Google’s parent Alphabet had its shares fall by about 7 percent in Tuesday’s extended company after the company issued a weaker-than-expected earnings report for the third quarter.
The company reported earnings of $1.06 per share, less than analysts’ estimate of $1.25, according to Refinitiv. Revenue for the third quarter came in at $69.09 billion, falling below the Refinitiv estimate of $70.58 billion. Analysts had expected YouTube advertising revenue to come in at $7.42 billion, according to StreetAccount but Alphabet reported $7.07 billion for third-quarter YouTube advertising revenue. Google Cloud revenue surpassed analysts’ estimate of $6.69 billion with the $6.9 billion it generated in the third quarter. Traffic acquisition costs (TAC) stood at $11.83 for the quarter, below the estimate of $12.38, according to StreetAccount.
Revenue growth declined to 6 percent from the 41 percent reported in the same period a year ago. YouTube ad revenue declined about 2 percent to $7.07 billion from $7.21 billion reported a year ago. Analysts had expected a 3 percent increase. Overall advertising revenue for the quarter was $54.48 billion and was slightly up from what was reported in the year-ago period.

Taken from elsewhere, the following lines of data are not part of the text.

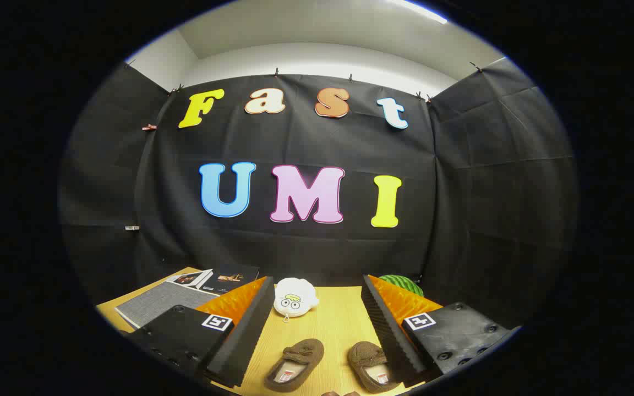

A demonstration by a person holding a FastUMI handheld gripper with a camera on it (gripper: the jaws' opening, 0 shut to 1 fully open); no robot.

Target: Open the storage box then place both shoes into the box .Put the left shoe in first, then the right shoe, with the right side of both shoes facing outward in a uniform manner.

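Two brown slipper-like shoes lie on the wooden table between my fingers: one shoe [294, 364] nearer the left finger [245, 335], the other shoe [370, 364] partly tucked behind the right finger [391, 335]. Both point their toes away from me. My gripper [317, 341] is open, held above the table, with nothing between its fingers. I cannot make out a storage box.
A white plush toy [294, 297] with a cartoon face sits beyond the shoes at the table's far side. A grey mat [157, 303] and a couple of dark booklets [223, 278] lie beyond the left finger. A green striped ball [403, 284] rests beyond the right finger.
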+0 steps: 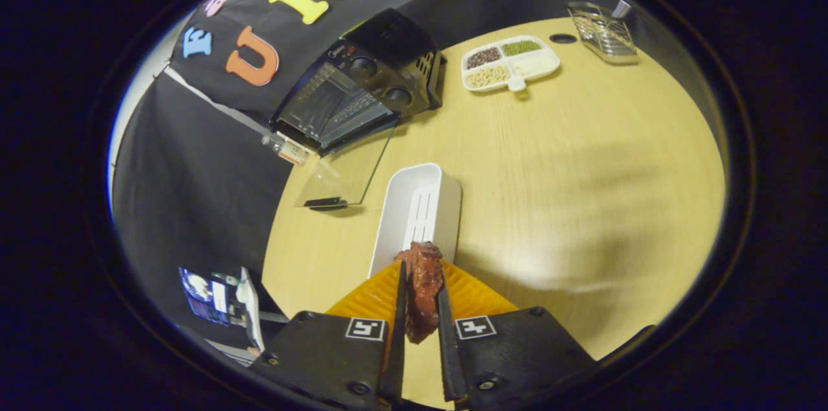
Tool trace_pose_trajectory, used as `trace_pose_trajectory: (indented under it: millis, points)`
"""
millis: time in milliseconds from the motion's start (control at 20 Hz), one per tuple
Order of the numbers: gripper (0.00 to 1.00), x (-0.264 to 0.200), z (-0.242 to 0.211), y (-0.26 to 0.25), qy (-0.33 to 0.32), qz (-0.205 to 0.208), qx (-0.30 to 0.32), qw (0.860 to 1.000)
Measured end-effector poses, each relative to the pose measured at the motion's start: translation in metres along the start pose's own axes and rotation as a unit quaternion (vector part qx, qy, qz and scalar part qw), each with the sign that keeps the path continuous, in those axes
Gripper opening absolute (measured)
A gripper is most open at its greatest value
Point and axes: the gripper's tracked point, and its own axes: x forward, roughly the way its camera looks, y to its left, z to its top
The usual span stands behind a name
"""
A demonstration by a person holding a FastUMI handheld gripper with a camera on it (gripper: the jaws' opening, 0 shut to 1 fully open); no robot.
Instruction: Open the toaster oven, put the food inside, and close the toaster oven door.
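Observation:
My gripper (pixel 422 281) is shut on a dark red-brown piece of food (pixel 424 288), which sticks up between both fingers above the wooden table (pixel 582 191). Just ahead of the fingers lies a white slotted tray (pixel 417 213), with nothing in it. Beyond the tray, at the table's far left edge, stands the black toaster oven (pixel 362 84). Its glass door (pixel 346 171) hangs open and lies flat toward me, the dark handle at its near end. The oven's inside looks dark with a wire rack.
A white divided dish (pixel 511 63) with beans and grains sits far ahead to the right of the oven. A wire rack (pixel 603 32) stands at the far right edge. A small dark hole (pixel 563 38) marks the tabletop between them. Papers (pixel 220 298) lie below the table's left edge.

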Motion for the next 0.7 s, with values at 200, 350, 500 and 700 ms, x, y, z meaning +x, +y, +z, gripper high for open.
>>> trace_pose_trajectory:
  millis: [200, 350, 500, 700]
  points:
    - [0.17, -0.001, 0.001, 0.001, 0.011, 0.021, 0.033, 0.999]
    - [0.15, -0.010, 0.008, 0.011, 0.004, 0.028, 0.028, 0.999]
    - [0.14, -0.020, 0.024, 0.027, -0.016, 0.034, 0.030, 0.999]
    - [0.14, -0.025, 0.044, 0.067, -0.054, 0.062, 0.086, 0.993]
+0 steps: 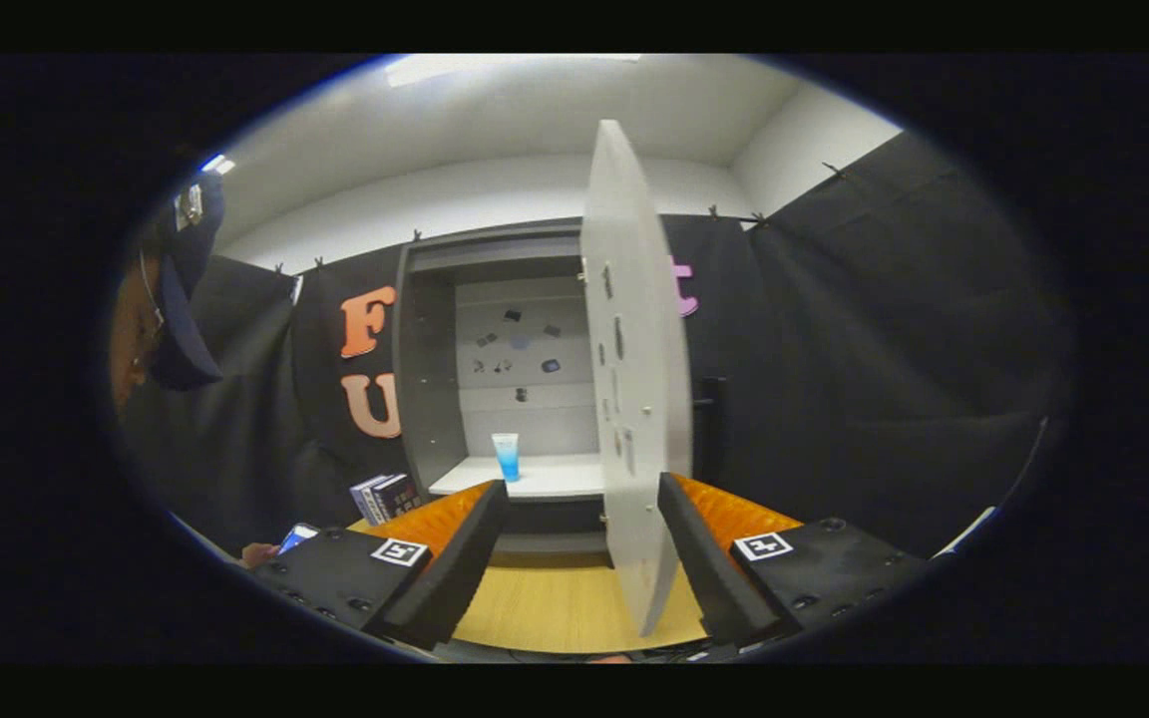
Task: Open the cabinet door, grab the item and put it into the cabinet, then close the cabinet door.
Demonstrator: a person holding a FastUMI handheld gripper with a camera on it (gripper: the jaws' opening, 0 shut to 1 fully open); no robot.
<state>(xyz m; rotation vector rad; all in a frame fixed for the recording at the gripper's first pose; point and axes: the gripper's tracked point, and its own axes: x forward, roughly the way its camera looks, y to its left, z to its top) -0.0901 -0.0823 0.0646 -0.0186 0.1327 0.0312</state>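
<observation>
The tongs (582,558) stand wide apart and hold nothing. The white cabinet door (634,379) swings edge-on toward the camera, its lower corner hanging between the two fingers, nearer the right one. Beyond the fingers, at about 11 o'clock from the gap, the blue-tinted cup (506,456) stands upright on the pale shelf (555,477) inside the open grey cabinet (425,379), so the item seems already stowed and closing the door looks like the step left.

The risks, as I judge them: the door's thin edge sits close to the right finger (709,568), and a careless push could make it slip off the pad or catch on the door's corner instead of driving the panel round. A hard shove might slam the door and jolt the cup, which is light and stands near the shelf's front lip, so it could tip or roll out. Swinging toward 9 o'clock could also bring the left finger (455,563) against the cabinet's base.

The desk (565,608) below is light wood grain, bare between the fingers. At about 9 o'clock from the cabinet, a small stack of boxes (385,496) rests near the desk's edge. Black cloth walls the booth, with a white ceiling above. A person stands at the far left, a hand (260,553) low beside the left finger.
</observation>
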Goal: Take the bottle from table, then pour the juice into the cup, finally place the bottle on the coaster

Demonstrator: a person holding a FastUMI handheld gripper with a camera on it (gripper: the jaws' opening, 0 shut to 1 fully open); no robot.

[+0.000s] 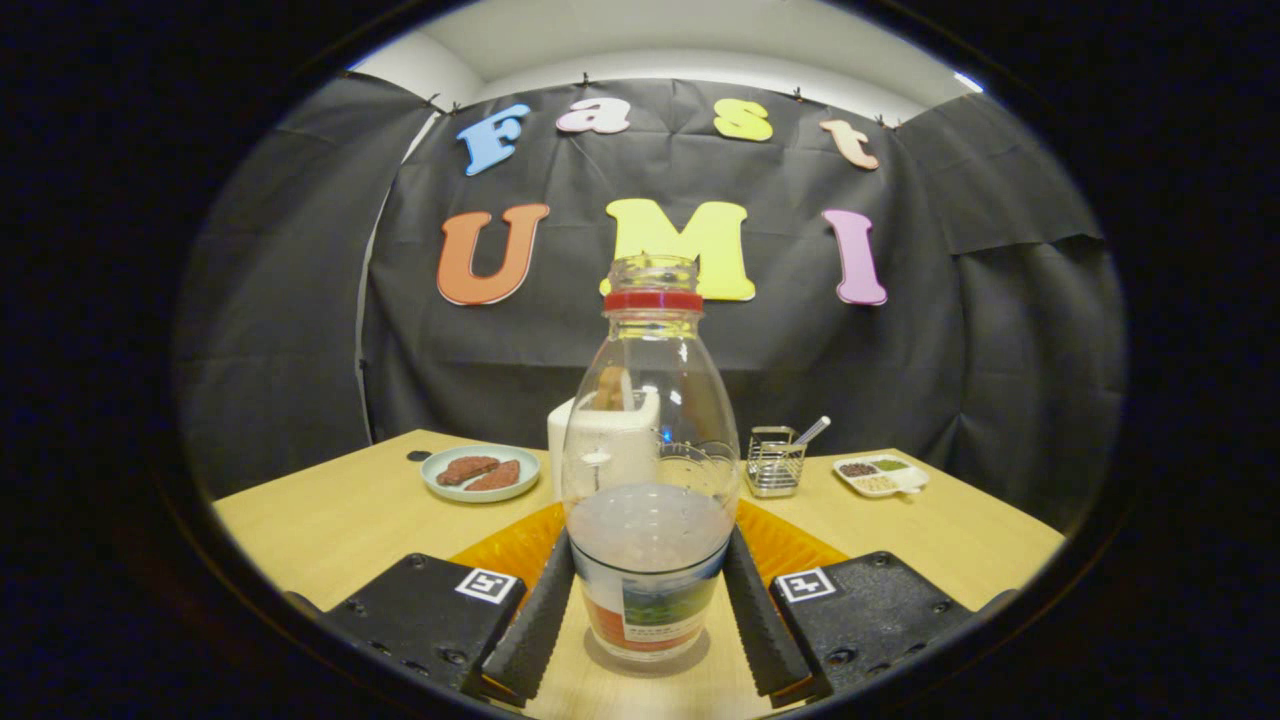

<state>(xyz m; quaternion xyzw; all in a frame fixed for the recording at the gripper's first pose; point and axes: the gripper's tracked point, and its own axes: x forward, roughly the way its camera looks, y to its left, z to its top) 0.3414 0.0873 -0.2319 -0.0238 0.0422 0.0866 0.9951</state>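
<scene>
Bottle (650,480) upright on the wooden table (330,520), standing between our gripper (650,620) fingers.

We see the clear bottle, uncapped with a red ring at its neck, holding cloudy liquid in its lower part and wearing a label near its base. Our two fingers (535,620) flank it closely on either side at label height; whether both pads truly press on it we cannot tell, since the bottle's base rests on the tabletop. Just behind the bottle lies an orange coaster (510,545), and through the glass we make out a clear cup (700,470) beyond it. Farther back stand a white toaster (610,435), a pale plate (480,473) with brown pieces to the left, a wire holder (775,462) and a small divided tray (882,474) to the right.
</scene>
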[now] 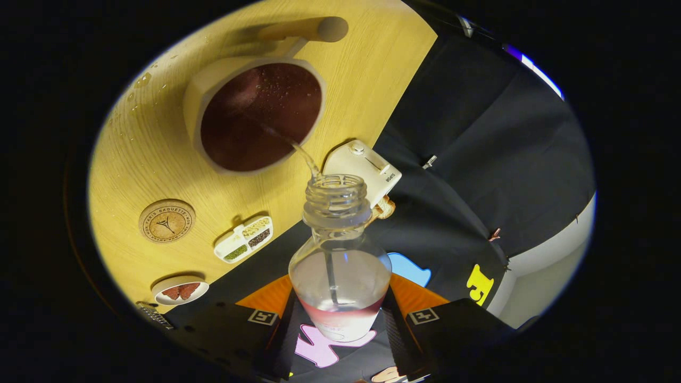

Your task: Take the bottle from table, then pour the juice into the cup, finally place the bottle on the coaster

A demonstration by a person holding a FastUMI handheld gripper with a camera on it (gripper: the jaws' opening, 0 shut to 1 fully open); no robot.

The company’s chief business officer for Google, Philipp Schindler, said that the company saw a decline in spending on search ads from segments such as loans, insurance, mortgage, and cryptocurrencies.
The company’s top executive noted the challenges being faced by the company. In a statement, CEO Sundar Pichai said that the company is “sharpening our focus on a clear set of product and business priorities.” Chief Financial Officer Ruth Porat said that “we’re working to realign resources to fuel our highest growth priorities.”
In the third quarter, Google Cloud generated revenue of $6.9 billion, surpassing analysts’ expectations. It is also a notable increase from the $5 billion generated in the year-ago quarter. Losses in Google Cloud, however, increased to $699 million from the $644 million loss reported in the year-ago period.
The company’s CEO cited economic challenges, a potential recession, inflation, increasing interest rates, declining ad spending, etc., and said that the company has had to embark on cost-cutting measures.
Apart from the job slashes which the CEO had already announced, Google also canceled the next generation of its Pixelbook laptop and cut funding to its Area 120 in-house incubator. Last month, the company also announced that it will be shutting down Stadia, its digital gaming service.
Alphabet said its full-time employees count now stands at 186,779, up from 150,028 last year. CEO Sundar Pichai during the earnings call on Tuesday said that additions to headcount will be significantly lower than the previous quarter.
“Our actions to slow the pace of hiring will become more apparent in 2023,” he said. “Headcount additions will slow to less than half the number added in Q3,” CFO Ruth Porat added.